» What you are asked to do
The result should be the lines from the one holding "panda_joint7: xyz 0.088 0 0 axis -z" to the final line of the records, retyped exactly.
**** Exercise data
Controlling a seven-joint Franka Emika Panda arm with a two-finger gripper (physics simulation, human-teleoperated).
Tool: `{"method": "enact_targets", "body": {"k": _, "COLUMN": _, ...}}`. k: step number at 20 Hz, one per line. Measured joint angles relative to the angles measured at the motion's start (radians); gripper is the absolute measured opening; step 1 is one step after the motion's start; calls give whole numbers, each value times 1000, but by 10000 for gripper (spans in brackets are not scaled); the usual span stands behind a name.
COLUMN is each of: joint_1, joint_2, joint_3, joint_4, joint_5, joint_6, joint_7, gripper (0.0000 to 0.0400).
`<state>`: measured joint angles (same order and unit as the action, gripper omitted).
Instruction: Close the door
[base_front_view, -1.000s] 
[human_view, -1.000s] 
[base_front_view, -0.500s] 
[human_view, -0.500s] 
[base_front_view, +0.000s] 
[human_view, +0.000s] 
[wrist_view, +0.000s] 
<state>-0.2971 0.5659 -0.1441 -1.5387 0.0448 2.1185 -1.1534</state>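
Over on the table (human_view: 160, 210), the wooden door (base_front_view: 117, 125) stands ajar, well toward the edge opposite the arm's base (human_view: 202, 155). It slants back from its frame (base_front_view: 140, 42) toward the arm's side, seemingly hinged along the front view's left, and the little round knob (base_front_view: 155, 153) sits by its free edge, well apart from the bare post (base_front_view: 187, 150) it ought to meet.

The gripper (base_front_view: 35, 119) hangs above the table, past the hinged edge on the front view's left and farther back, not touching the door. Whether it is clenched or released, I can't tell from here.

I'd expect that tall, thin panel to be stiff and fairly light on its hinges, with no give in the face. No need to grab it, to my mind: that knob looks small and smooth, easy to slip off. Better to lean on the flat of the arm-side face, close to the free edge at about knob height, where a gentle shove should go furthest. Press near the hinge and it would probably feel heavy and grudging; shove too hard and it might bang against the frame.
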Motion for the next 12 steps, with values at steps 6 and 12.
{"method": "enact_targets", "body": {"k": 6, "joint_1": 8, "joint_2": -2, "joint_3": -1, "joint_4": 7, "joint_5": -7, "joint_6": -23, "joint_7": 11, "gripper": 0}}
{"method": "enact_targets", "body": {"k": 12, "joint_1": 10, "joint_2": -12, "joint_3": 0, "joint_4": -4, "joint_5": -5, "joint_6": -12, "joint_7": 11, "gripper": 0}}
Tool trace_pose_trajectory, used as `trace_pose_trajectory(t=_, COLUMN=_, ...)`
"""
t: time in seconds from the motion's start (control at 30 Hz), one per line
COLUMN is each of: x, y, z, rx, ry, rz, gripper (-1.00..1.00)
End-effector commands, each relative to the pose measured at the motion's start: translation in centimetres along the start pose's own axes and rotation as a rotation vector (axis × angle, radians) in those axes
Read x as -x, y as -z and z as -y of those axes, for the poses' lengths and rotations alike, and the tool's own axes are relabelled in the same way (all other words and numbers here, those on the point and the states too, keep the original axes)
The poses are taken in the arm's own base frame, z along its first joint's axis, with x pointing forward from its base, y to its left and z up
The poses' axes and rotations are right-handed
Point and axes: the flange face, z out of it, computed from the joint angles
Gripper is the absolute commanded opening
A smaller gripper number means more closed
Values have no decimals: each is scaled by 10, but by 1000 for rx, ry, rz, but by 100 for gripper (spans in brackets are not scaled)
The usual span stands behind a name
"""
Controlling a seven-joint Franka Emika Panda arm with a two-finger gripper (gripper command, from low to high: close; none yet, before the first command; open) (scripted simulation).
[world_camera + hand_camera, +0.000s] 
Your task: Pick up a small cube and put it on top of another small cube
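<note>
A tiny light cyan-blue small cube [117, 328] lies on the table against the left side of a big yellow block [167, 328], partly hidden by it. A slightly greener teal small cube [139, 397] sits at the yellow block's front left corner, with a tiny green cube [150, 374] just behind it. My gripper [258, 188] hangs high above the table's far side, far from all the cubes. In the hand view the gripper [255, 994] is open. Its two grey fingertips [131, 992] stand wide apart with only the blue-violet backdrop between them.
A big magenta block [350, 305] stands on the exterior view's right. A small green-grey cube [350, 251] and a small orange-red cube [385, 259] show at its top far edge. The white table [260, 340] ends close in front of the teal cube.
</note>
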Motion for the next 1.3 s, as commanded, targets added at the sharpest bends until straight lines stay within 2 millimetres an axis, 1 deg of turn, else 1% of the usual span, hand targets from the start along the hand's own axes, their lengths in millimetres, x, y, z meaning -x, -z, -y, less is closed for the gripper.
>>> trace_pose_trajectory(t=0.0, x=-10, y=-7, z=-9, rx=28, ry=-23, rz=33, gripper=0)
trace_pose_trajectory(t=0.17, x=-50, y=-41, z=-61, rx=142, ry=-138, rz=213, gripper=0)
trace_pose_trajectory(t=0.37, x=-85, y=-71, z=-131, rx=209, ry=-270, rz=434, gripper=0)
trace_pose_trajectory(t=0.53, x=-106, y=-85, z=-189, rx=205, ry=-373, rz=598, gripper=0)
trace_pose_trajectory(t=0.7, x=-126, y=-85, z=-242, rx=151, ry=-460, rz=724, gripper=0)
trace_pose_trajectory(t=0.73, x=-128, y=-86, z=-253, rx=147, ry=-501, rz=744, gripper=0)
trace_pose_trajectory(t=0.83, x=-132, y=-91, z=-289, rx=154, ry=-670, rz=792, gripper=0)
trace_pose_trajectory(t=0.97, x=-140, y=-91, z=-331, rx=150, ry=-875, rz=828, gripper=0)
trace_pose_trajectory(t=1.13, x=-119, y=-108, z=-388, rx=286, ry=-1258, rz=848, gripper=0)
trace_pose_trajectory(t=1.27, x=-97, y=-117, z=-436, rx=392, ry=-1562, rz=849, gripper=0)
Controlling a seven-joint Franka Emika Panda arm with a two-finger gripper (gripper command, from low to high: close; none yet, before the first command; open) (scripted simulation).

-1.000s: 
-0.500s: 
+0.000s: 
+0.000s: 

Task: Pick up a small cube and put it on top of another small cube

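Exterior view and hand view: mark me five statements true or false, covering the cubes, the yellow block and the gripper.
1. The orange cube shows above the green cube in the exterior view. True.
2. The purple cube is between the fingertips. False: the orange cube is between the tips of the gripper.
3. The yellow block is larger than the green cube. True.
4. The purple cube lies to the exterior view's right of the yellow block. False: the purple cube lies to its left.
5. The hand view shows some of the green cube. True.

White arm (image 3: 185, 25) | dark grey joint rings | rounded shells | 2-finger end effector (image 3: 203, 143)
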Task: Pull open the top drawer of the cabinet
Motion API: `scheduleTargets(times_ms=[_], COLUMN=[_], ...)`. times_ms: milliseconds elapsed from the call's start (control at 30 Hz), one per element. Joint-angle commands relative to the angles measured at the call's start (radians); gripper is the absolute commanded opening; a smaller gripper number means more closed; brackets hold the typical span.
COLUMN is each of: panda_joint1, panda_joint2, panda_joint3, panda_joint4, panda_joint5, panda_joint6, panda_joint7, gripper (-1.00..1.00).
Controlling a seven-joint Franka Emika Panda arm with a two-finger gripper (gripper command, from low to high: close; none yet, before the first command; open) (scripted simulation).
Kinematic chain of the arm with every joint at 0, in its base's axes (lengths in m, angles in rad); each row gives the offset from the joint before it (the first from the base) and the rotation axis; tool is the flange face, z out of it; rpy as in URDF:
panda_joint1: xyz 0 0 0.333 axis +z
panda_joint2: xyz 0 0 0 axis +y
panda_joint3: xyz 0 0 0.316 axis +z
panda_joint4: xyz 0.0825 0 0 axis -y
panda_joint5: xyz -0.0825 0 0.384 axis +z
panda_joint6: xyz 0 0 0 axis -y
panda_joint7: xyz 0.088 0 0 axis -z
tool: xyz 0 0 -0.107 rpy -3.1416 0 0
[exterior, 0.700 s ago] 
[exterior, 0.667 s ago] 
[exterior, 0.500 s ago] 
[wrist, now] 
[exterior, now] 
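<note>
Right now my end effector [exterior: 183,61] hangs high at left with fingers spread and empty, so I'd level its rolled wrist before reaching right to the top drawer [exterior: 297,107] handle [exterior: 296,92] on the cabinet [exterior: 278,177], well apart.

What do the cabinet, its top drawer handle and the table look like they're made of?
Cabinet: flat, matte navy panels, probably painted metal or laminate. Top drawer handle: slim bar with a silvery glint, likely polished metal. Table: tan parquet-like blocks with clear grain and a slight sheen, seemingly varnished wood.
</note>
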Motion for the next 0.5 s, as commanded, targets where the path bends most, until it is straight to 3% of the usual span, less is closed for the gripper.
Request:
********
» Exercise answer
panda_joint7: xyz 0.088 0 0 axis -z
tool: xyz 0 0 -0.107 rpy -3.1416 0 0
[exterior, 0.700 s ago] 
[exterior, 0.667 s ago] 
[exterior, 0.500 s ago] 
[wrist, now] 
[exterior, now] 
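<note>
Right now my end effector [exterior: 183,61] hangs high at left with fingers spread and empty, so I'd level its rolled wrist before reaching right to the top drawer [exterior: 297,107] handle [exterior: 296,92] on the cabinet [exterior: 278,177], well apart.

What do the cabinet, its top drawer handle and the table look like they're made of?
Cabinet: flat, matte navy panels, probably painted metal or laminate. Top drawer handle: slim bar with a silvery glint, likely polished metal. Table: tan parquet-like blocks with clear grain and a slight sheen, seemingly varnished wood.
</note>
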Motion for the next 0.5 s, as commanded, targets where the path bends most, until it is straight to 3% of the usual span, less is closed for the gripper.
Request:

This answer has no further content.